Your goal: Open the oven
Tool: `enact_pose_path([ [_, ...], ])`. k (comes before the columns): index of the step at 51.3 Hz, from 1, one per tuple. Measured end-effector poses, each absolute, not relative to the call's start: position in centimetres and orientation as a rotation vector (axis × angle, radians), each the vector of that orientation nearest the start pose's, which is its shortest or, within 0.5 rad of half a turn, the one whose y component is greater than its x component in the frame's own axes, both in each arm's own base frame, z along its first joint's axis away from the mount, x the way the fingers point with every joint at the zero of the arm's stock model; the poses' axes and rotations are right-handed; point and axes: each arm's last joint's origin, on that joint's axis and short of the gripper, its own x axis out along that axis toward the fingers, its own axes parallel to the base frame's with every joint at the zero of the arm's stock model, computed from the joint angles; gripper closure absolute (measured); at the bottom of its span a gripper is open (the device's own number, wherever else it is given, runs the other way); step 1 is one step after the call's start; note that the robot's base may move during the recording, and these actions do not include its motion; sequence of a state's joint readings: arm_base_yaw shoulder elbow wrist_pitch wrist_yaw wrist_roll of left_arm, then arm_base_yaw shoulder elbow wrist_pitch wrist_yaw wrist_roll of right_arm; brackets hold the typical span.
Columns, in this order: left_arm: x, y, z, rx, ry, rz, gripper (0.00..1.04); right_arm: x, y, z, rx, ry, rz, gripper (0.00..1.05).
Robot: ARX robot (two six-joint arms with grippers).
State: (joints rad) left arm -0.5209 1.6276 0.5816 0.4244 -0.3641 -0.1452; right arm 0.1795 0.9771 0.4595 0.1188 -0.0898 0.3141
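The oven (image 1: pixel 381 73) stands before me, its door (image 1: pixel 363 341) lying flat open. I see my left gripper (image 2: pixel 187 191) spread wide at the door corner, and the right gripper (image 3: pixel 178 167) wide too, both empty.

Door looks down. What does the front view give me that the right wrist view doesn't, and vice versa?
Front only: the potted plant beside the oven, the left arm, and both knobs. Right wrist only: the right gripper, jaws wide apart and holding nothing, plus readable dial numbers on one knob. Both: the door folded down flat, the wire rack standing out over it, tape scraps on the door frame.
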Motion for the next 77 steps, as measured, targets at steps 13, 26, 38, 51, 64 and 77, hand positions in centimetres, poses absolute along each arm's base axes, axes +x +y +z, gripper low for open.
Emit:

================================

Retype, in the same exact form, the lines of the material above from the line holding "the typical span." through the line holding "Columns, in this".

§ **EXERCISE RESPONSE**
Tool: `enact_pose_path([ [_, ...], ])`. k (comes before the columns): index of the step at 51.3 Hz, from 1, one per tuple. Measured end-effector poses, each absolute, not relative to the call's start: position in centimetres and orientation as a rotation vector (axis × angle, radians), each the vector of that orientation nearest the start pose's, which is its shortest or, within 0.5 rad of half a turn, the one whose y component is greater than its x component in the frame's own axes, both in each arm's own base frame, z along its first joint's axis away from the mount, x the way the fingers point with every joint at the zero of the arm's stock model; the poses' axes and rotations are right-handed; point and axes: each arm's last joint's origin, on that joint's axis and short of the gripper, its own x axis out along that axis toward the fingers, its own axes parallel to the base frame's with every joint at the zero of the arm's stock model, computed from the joint angles; gripper closure absolute (measured); at the bottom of its span a gripper is open (the device's own number, wherever else it is given, runs the other way); step 1 is one step after the call's start; note that the robot's base may move during the recording, and these actions do not include its motion; sequence of a state's joint readings: arm_base_yaw shoulder elbow wrist_pitch wrist_yaw wrist_roll of left_arm, then arm_base_yaw shoulder elbow wrist_pitch wrist_yaw wrist_roll of right_arm; brackets hold the typical span.
Columns, in this order: left_arm: x, y, z, rx, ry, rz, gripper (0.00..1.04); right_arm: x, y, z, rx, ry, rz, gripper (0.00..1.05).

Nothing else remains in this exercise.